What you will do:
Skip the pictures and restate, word for word, the lines from the one containing "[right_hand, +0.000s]" to the end of the data below.

Source material:

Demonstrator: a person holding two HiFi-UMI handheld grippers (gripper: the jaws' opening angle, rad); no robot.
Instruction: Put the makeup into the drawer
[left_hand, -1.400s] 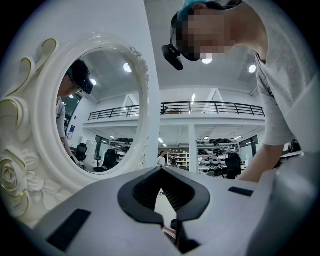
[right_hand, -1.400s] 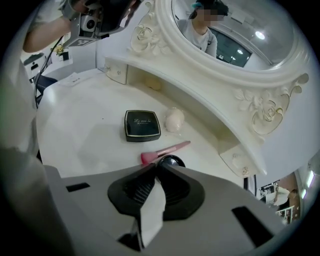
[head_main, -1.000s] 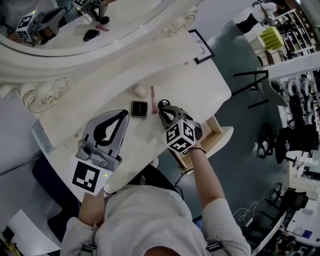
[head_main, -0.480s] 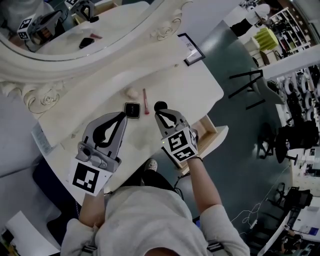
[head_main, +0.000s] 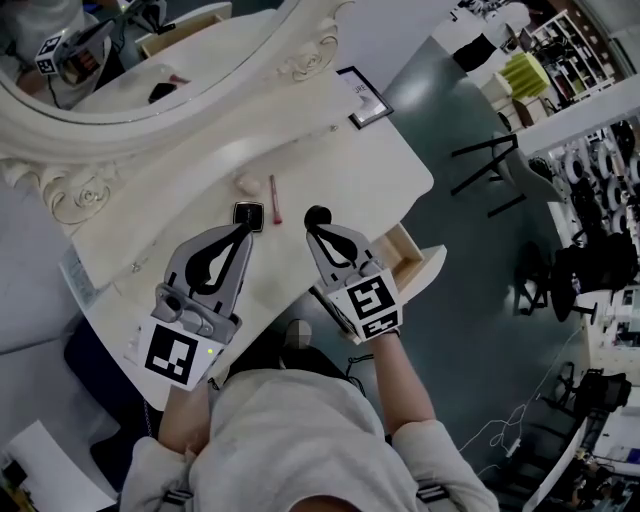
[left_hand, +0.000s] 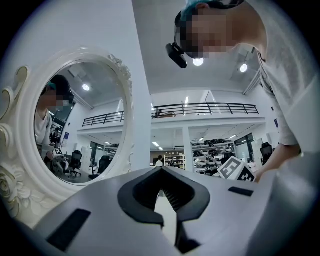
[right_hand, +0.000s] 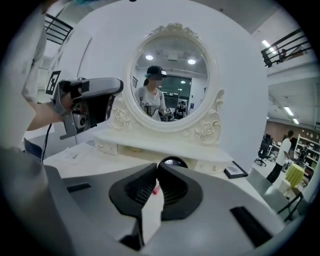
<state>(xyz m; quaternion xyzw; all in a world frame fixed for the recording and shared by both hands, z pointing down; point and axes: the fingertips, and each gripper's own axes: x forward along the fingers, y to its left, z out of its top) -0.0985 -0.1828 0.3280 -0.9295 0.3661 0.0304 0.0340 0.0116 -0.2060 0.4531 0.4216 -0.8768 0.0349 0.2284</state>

Answer:
[right_hand, +0.000s] 
<state>(xyz m; quaternion xyzw; all in a world frame fixed for the recording and shared by both hands, z pointing down; point and axes: the fingertips, and each gripper's own axes: x forward along the fingers, y to its left, z out of its top) -0.0985 -0.1828 0.3280 -0.9295 0.3661 0.0304 0.0340 0.0116 -0.2060 0.4531 0.4216 -0.8768 0.0349 0.2284</state>

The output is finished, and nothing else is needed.